This paper addresses the intelligent evolution of 6G and beyond wireless networks by proposing the Wireless Large Artificial Intelligence Model (WLAM) paradigm to tackle core challenges—including channel dynamics, resource constraints, and distributed deployment—in the deep integration of AI and wireless communications. Methodologically, it establishes the first systematic theoretical framework for WLAM, uncovering bidirectional AI–wireless co-enabling mechanisms; designs a wireless-aware large model architecture integrating federated learning, model sparsification, semantic communication, over-the-air computation, and neural radiance field modeling to enable low-latency, robust, and energy-efficient AI-native operation. Contributions include: (i) identifying six representative application scenarios (e.g., intelligent reflecting surface control, integrated sensing and communication, and space-air-ground-sea ubiquitous coverage); (ii) distilling four implementation challenges and seven frontier research directions; and (iii) providing foundational theory and technical pathways for AI-native 6G networks.

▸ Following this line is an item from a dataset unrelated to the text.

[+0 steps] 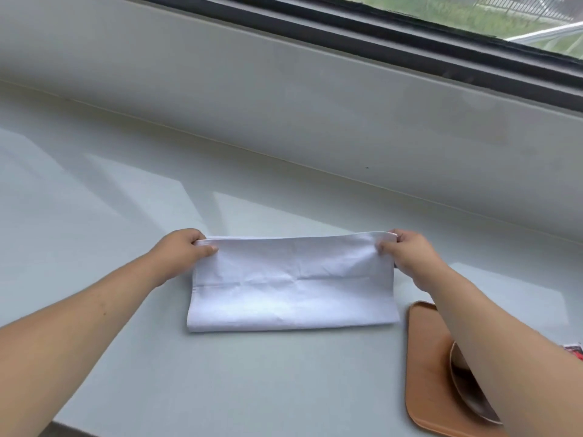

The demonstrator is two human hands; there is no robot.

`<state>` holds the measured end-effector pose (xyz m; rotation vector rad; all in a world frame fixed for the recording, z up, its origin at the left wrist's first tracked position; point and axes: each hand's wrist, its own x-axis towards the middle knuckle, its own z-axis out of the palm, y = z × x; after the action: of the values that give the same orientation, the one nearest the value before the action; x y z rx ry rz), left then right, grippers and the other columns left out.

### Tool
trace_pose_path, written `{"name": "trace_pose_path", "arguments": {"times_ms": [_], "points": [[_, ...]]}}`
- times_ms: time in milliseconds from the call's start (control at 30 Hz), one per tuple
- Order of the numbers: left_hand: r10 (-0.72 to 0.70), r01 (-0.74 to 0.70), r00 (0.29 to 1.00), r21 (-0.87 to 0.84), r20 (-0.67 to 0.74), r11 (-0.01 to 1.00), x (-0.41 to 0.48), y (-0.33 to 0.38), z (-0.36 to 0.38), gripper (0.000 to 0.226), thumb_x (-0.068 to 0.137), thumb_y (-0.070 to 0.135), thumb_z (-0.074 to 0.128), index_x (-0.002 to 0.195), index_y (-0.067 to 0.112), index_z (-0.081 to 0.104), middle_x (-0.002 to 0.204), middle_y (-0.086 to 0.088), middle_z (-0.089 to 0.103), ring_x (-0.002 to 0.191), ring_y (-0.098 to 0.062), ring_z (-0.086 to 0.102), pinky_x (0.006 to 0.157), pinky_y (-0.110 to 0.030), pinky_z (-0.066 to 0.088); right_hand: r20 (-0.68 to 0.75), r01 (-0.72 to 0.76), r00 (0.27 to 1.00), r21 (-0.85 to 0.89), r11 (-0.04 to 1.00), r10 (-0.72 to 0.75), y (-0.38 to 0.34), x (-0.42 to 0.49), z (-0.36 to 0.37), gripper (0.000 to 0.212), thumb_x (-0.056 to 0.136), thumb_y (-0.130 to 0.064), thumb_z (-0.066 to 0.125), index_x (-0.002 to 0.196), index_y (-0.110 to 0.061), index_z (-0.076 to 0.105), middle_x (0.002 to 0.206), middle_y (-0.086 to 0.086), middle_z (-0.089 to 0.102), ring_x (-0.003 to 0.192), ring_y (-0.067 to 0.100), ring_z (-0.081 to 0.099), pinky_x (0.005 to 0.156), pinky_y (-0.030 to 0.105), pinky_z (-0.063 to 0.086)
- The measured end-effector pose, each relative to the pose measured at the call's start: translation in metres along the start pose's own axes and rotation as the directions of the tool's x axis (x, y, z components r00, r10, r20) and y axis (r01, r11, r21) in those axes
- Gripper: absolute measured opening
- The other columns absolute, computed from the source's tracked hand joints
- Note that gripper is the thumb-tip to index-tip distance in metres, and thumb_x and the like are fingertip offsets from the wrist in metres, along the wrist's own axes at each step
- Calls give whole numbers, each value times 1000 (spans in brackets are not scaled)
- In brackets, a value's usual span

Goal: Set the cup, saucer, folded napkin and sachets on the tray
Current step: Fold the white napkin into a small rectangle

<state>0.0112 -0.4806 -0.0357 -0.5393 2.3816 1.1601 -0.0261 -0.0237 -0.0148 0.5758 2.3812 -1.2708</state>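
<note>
A white napkin (291, 282) lies folded in a long rectangle on the pale counter, in the middle of the view. My left hand (183, 250) pinches its far left corner. My right hand (407, 250) pinches its far right corner. A tan tray (424, 367) sits at the lower right, beside the napkin. On the tray a saucer (467, 398) shows partly, with a dark shape on it; my right forearm hides most of it. A red and white sachet (574, 351) peeks out at the right edge.
The pale grey counter (126, 216) runs back to a low wall under a dark-framed window (410, 36). The counter's front edge shows at the lower left.
</note>
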Motion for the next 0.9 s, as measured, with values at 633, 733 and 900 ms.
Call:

The emergence of sixth-generation and beyond communication systems is expected to fundamentally transform digital experiences through introducing unparalleled levels of intelligence, efficiency, and connectivity. A promising technology poised to enable this revolutionary vision is the wireless large AI model (WLAM), characterized by its exceptional capabilities in data processing, inference, and decision-making. In light of these remarkable capabilities, this paper provides a comprehensive survey of WLAM, elucidating its fundamental principles, diverse applications, critical challenges, and future research opportunities. We begin by introducing the background of WLAM and analyzing the key synergies with wireless networks, emphasizing the mutual benefits. Subsequently, we explore the foundational characteristics of WLAM, delving into their unique relevance in wireless environments. Then, the role of WLAM in optimizing wireless communication systems across various use cases and the reciprocal benefits are systematically investigated. Furthermore, we discuss the integration of WLAM with emerging technologies, highlighting their potential to enable transformative capabilities and breakthroughs in wireless communication. Finally, we thoroughly examine the high-level challenges hindering the practical implementation of WLAM and discuss pivotal future research directions.